• [Your goal]: Your output should be the exact lines from the start of the data through the line containing "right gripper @", with no pictures.

• [Excerpted data]:
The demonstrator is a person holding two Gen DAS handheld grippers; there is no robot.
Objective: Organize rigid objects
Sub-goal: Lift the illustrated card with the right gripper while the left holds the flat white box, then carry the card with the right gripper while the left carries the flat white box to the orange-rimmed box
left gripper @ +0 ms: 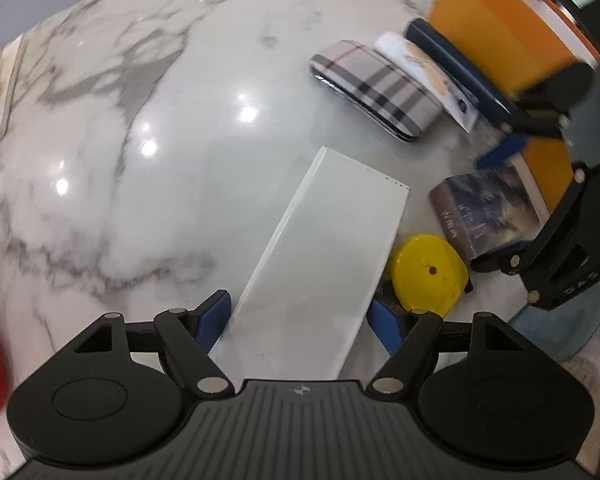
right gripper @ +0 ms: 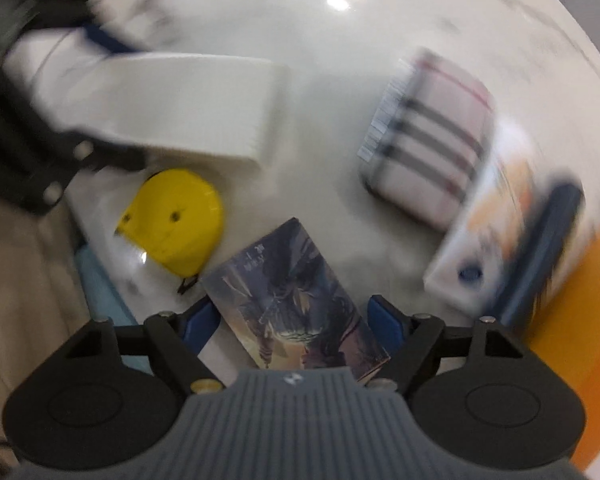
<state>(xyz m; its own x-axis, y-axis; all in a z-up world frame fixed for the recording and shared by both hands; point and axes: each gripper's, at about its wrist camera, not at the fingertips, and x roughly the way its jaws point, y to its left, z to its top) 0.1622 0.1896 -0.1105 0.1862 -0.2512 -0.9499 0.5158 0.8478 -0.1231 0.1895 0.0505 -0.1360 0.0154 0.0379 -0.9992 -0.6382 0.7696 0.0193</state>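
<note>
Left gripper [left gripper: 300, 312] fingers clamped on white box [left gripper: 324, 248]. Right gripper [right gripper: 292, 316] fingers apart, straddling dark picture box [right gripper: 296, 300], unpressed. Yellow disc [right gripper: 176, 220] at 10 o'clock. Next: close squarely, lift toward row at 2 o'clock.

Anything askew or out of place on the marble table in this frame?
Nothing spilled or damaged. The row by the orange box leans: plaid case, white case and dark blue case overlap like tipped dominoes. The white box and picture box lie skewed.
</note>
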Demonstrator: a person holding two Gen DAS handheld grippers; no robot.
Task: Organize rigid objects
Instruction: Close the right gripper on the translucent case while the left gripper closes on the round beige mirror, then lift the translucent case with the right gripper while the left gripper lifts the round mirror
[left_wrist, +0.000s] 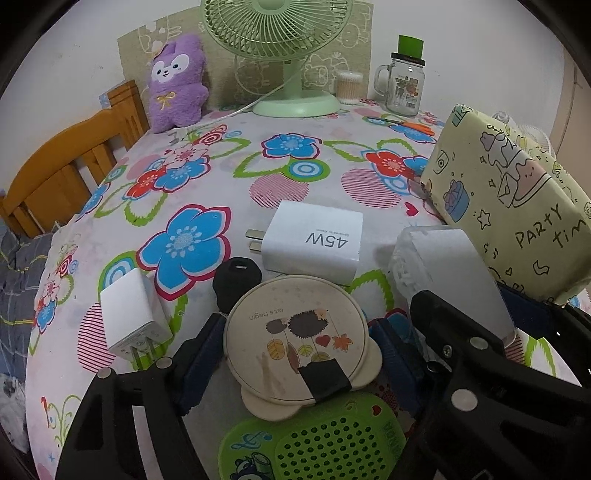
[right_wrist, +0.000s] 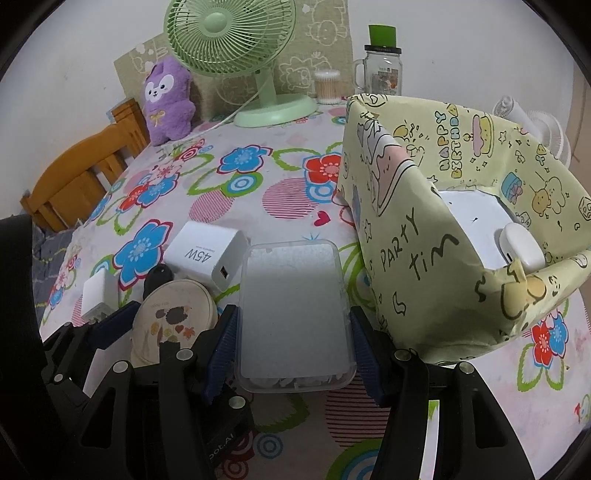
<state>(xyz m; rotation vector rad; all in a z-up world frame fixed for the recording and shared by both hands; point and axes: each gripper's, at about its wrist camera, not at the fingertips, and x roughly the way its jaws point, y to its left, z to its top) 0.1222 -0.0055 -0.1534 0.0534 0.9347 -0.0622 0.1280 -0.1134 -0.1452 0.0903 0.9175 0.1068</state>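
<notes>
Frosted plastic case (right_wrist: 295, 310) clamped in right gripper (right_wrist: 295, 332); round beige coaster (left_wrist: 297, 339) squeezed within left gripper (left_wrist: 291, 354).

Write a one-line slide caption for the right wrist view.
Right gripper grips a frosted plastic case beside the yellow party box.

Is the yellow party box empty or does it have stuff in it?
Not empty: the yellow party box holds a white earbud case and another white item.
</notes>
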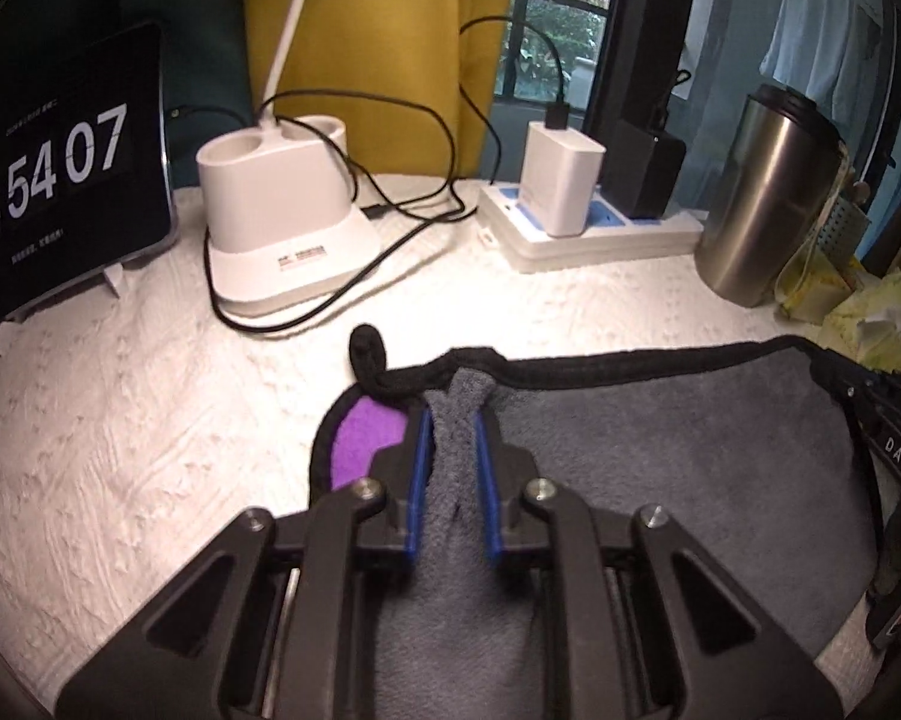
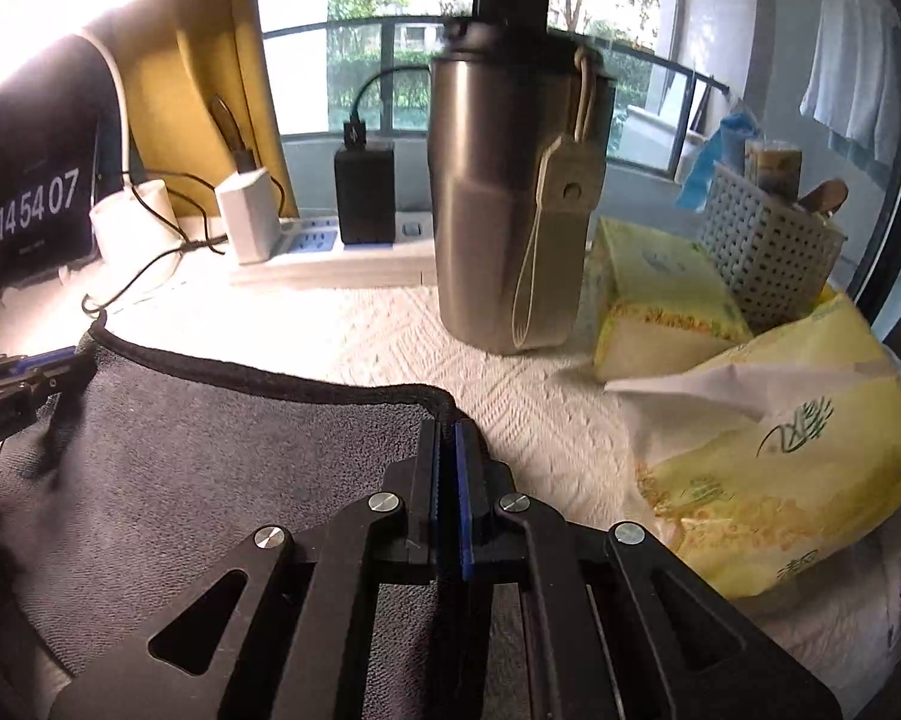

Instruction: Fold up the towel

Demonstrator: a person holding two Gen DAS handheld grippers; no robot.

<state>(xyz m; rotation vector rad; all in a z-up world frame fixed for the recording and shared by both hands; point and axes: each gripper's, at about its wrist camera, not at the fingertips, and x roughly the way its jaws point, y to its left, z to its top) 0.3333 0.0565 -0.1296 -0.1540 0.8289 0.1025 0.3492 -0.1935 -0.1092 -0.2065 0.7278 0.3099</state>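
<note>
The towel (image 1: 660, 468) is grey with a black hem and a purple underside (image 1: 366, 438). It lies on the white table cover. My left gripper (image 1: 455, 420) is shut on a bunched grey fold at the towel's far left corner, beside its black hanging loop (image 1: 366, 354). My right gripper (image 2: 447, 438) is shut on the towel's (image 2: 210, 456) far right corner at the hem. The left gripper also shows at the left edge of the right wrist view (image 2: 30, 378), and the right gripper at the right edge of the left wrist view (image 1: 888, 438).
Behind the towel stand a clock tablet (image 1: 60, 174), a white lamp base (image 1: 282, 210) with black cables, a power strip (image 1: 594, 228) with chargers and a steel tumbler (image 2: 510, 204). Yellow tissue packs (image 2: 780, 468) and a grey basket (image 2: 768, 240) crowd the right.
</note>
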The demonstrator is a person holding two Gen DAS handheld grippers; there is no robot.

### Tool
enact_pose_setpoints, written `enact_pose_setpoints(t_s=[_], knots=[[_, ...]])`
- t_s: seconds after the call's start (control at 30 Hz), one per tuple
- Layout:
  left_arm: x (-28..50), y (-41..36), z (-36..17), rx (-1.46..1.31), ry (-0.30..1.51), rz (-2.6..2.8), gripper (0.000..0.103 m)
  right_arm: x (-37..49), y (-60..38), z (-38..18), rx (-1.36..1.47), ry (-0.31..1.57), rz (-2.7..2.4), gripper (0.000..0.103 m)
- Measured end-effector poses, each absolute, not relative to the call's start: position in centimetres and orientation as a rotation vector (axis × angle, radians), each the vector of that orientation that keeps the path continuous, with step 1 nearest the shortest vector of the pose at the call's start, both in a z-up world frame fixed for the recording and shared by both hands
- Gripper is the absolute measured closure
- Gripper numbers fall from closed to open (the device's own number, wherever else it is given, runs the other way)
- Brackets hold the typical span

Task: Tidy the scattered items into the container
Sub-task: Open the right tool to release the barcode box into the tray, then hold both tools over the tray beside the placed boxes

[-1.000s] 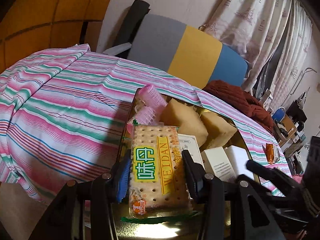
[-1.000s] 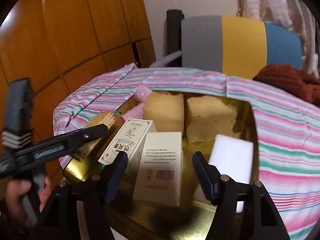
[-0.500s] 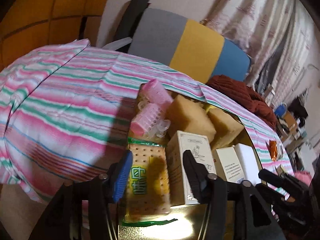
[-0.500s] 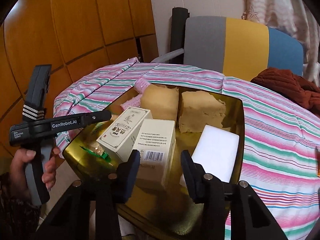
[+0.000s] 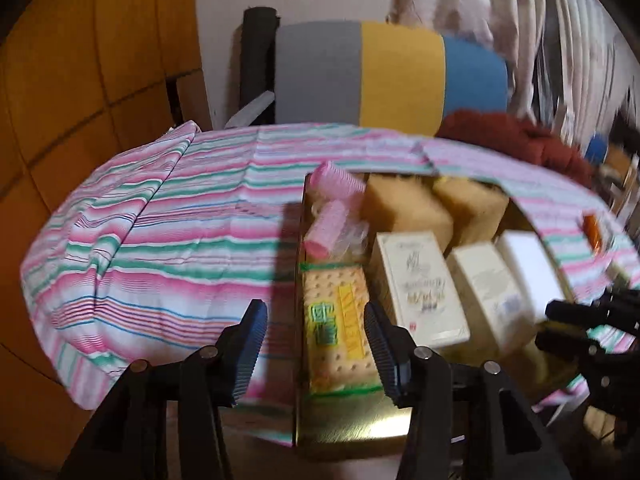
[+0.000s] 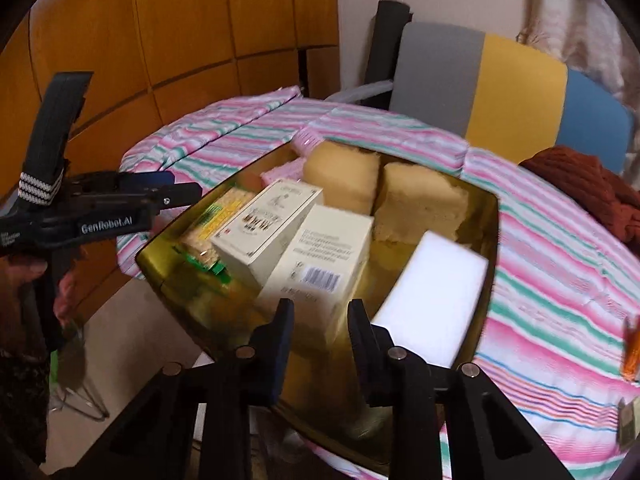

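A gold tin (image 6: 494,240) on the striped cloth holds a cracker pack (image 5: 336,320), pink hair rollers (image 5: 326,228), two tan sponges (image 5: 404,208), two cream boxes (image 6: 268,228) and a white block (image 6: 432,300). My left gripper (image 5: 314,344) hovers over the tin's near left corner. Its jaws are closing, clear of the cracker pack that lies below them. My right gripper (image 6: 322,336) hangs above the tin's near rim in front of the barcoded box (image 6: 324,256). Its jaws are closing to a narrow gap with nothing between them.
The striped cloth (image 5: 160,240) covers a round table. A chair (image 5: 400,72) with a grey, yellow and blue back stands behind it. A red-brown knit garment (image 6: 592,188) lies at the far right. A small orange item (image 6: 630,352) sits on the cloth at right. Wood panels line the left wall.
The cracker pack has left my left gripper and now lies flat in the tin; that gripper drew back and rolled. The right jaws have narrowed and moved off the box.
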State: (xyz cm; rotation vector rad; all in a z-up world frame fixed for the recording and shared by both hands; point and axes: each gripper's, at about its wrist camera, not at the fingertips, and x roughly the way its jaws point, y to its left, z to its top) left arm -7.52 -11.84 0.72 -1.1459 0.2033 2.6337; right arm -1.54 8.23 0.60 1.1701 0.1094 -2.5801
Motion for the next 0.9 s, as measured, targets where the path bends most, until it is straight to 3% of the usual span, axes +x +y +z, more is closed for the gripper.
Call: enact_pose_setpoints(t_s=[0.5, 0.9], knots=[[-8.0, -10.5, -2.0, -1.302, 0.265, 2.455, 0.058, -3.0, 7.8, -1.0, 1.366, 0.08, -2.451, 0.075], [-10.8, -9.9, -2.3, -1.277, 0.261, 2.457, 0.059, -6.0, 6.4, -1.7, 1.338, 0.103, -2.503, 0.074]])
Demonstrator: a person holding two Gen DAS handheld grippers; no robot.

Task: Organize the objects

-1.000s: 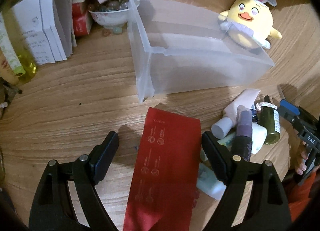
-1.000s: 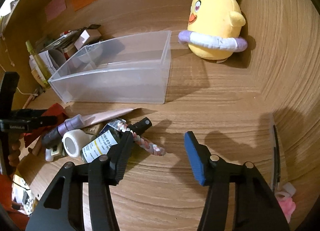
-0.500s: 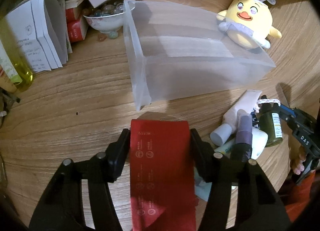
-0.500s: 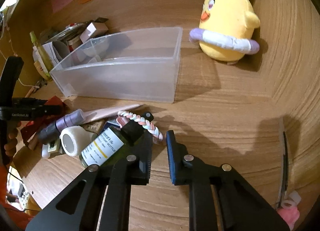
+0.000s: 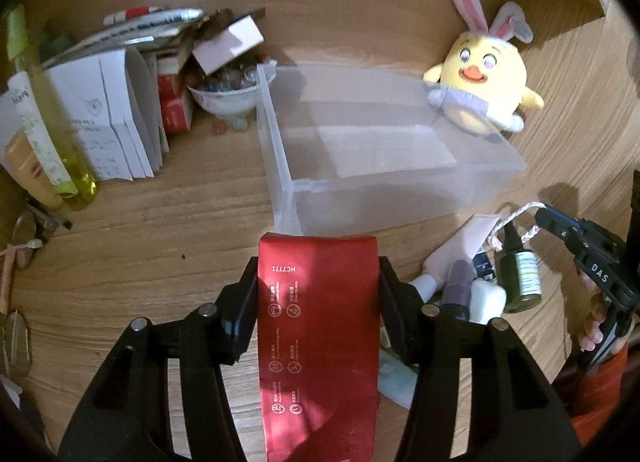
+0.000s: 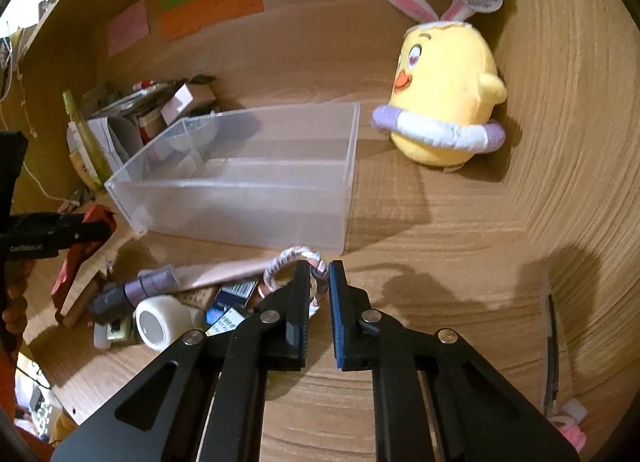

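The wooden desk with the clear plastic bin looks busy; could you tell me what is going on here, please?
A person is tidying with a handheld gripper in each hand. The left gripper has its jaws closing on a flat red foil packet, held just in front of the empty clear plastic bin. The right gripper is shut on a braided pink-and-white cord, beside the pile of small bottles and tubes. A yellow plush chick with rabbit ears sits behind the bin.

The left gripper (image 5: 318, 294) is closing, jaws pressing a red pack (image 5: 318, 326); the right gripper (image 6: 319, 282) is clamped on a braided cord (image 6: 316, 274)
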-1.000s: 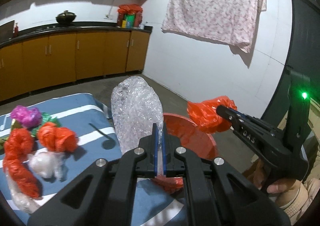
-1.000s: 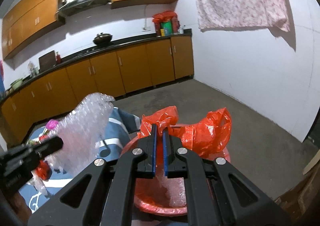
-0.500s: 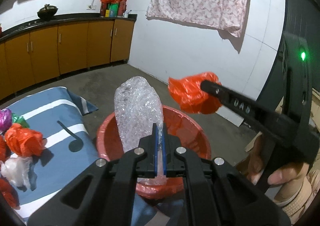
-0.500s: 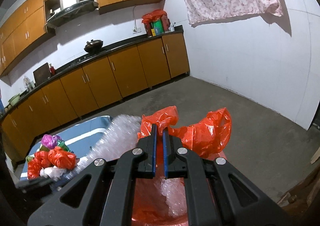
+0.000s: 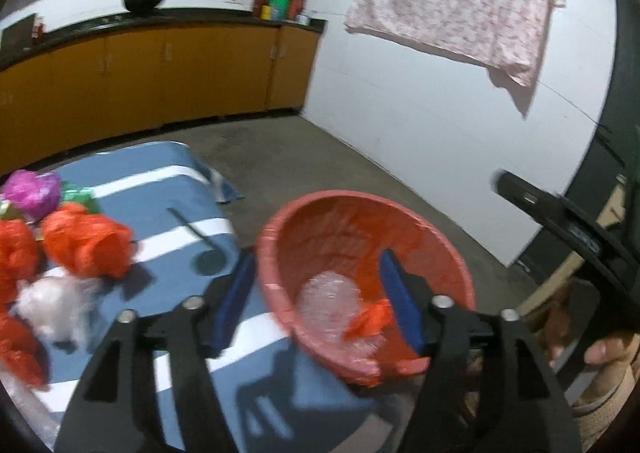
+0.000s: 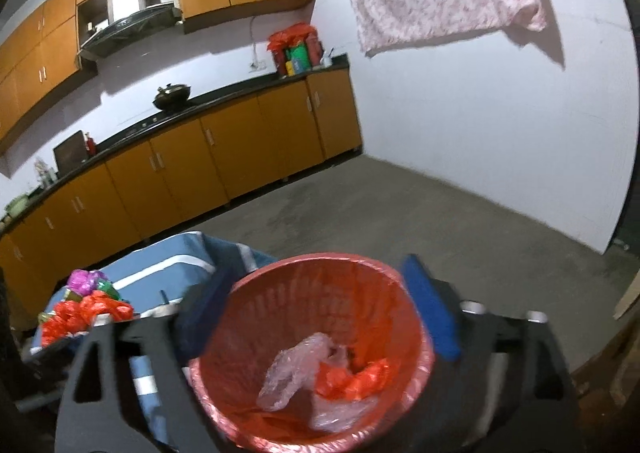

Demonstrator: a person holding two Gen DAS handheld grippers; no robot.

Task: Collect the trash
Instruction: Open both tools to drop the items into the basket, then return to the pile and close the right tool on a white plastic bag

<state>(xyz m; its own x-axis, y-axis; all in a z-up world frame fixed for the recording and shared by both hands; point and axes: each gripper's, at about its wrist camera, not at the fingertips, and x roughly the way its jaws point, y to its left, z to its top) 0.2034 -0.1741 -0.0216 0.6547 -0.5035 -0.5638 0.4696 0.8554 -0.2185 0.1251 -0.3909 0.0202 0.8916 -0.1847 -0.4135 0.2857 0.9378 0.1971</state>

• [Response to the exercise]:
The demonstrator is a person holding two Gen DAS handheld grippers; there is no robot.
Objective: Organize rigid objects
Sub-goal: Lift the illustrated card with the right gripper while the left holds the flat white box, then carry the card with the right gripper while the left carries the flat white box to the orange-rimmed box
left gripper @ +0 ms: 
right gripper @ +0 ms: 

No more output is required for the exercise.